Among the entries below, one line contains "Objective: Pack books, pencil" and another contains "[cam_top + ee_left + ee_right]". Transcribe those two lines and every line between them, exactly.

[Opening PROVIDED INFORMATION section]

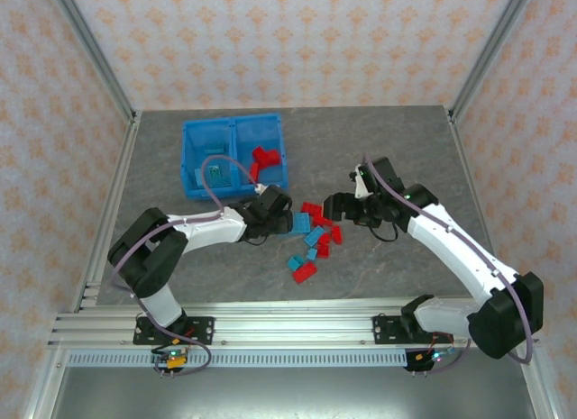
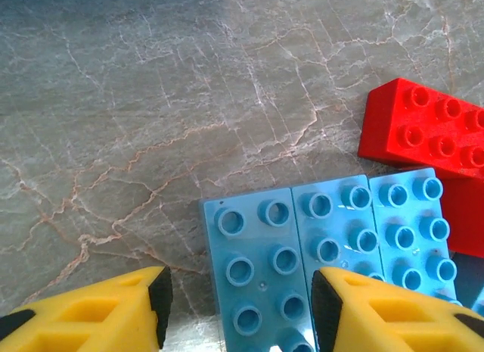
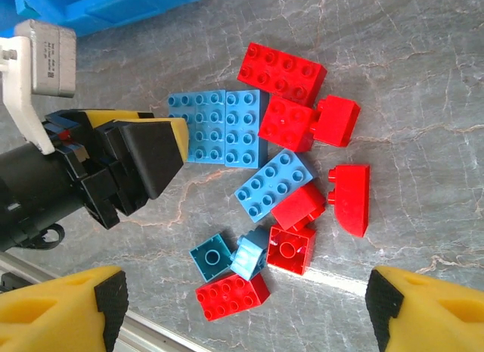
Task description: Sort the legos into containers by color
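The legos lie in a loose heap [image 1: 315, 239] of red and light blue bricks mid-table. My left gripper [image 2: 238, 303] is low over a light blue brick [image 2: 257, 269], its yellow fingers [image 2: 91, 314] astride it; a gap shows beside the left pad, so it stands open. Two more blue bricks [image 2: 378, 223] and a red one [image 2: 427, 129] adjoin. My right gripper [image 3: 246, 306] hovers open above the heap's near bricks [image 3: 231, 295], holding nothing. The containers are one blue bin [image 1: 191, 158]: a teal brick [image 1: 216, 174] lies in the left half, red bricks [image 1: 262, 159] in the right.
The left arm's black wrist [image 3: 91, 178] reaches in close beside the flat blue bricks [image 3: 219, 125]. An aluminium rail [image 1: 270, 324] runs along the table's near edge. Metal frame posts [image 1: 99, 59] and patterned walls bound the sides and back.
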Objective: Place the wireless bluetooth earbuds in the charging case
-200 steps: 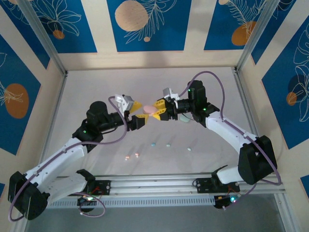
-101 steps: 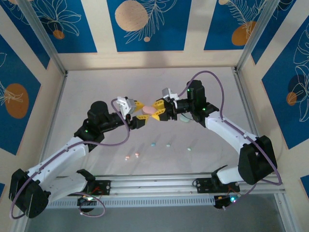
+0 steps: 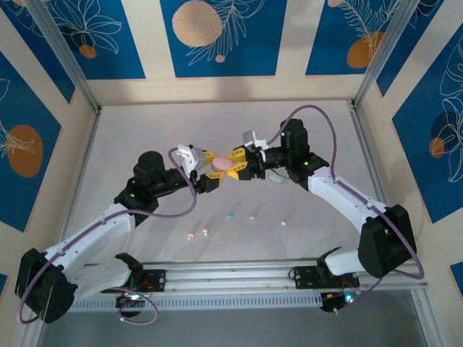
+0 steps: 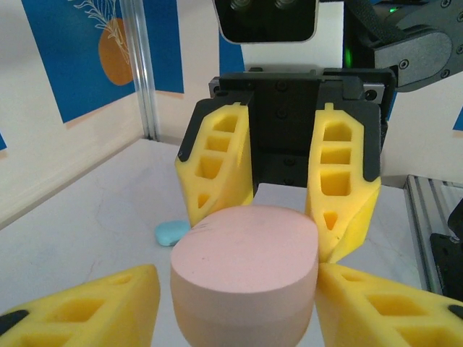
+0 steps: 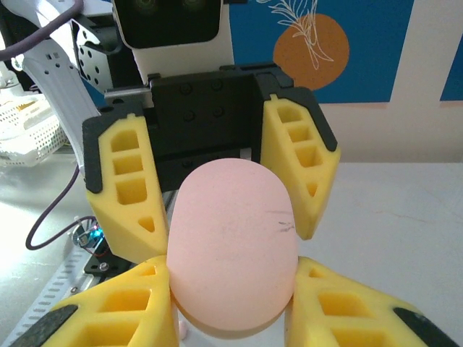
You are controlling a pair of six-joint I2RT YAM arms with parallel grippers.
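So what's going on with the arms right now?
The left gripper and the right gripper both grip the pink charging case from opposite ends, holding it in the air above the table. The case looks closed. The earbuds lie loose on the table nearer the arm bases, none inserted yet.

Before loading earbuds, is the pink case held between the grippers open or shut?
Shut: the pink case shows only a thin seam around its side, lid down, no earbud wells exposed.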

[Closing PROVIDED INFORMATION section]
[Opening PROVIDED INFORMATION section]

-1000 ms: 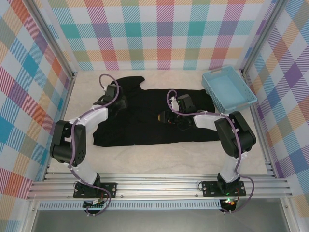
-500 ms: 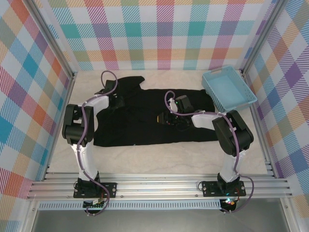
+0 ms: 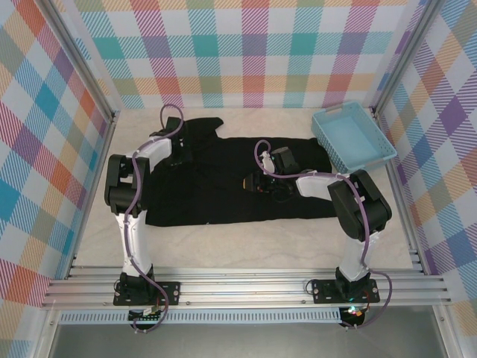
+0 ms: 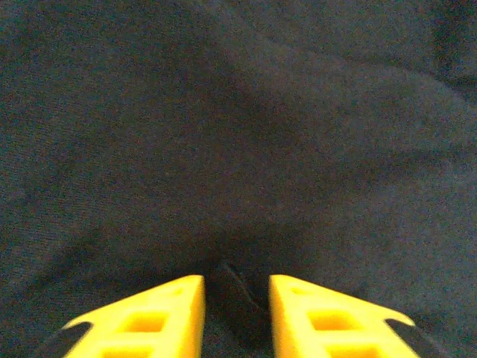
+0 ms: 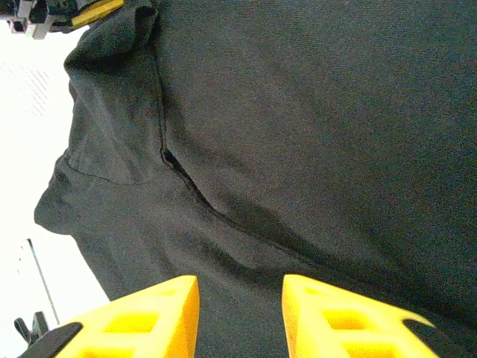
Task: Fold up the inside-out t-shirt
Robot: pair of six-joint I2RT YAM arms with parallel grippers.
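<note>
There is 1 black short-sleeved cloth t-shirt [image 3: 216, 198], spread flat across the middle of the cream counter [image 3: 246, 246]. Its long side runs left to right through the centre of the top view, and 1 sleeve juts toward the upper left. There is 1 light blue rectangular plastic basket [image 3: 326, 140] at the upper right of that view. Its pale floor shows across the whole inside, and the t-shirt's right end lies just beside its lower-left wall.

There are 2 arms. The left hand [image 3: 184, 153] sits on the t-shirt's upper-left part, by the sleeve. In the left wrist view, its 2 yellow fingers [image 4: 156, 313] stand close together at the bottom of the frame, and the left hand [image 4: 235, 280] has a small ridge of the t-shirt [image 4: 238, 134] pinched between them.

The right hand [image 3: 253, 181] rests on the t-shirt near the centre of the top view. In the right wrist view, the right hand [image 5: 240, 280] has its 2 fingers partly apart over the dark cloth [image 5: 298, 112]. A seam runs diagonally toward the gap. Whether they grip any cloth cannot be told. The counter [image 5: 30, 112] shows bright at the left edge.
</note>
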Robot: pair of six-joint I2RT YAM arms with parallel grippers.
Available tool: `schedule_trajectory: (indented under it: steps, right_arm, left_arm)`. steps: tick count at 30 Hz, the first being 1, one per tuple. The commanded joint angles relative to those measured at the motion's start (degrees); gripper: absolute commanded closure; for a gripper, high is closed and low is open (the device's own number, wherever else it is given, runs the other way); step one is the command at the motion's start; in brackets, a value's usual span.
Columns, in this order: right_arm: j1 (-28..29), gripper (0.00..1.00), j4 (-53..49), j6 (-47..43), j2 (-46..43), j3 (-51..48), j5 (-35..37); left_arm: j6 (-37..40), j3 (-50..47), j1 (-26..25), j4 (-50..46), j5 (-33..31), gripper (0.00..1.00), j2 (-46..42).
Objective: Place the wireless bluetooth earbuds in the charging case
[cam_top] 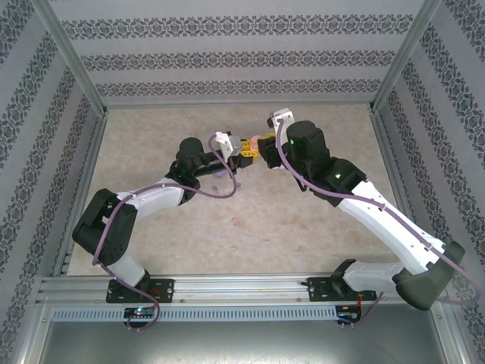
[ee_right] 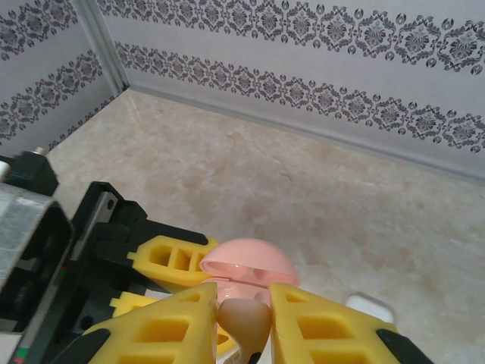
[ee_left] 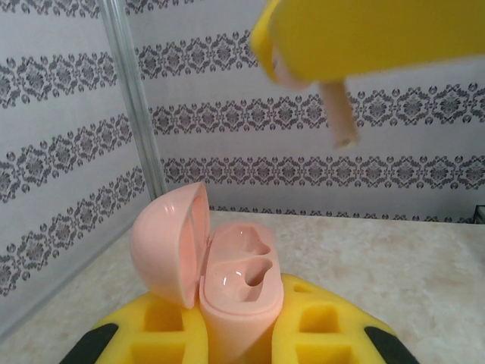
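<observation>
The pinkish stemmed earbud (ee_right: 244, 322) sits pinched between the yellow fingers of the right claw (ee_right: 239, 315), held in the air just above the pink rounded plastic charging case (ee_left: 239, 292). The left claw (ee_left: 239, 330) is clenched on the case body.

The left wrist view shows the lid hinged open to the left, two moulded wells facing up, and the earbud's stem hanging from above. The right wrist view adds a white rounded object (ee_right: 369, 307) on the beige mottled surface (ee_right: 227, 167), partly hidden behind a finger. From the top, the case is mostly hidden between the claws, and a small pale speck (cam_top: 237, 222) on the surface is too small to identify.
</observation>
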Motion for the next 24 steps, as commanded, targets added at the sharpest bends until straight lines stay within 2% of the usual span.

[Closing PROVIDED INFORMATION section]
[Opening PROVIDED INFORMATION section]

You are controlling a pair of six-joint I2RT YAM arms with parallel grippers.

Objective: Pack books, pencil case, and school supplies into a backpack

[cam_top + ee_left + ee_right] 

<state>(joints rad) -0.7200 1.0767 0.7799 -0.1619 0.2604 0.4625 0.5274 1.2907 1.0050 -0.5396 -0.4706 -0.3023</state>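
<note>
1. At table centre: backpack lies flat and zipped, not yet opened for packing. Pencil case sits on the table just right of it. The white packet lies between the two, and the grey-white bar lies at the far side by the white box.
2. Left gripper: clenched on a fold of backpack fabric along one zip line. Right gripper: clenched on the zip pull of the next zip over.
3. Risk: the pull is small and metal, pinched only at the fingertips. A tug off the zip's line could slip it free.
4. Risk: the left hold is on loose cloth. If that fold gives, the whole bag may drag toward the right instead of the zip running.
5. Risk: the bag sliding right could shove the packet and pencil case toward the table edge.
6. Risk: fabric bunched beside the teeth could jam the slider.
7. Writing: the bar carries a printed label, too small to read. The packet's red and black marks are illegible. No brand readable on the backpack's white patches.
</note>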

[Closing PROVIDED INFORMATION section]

• [EXERCISE RESULT]:
Objective: Pack books, pencil case, and school supplies into a backpack

[cam_top + ee_left + ee_right] 

The work on this exercise is finished.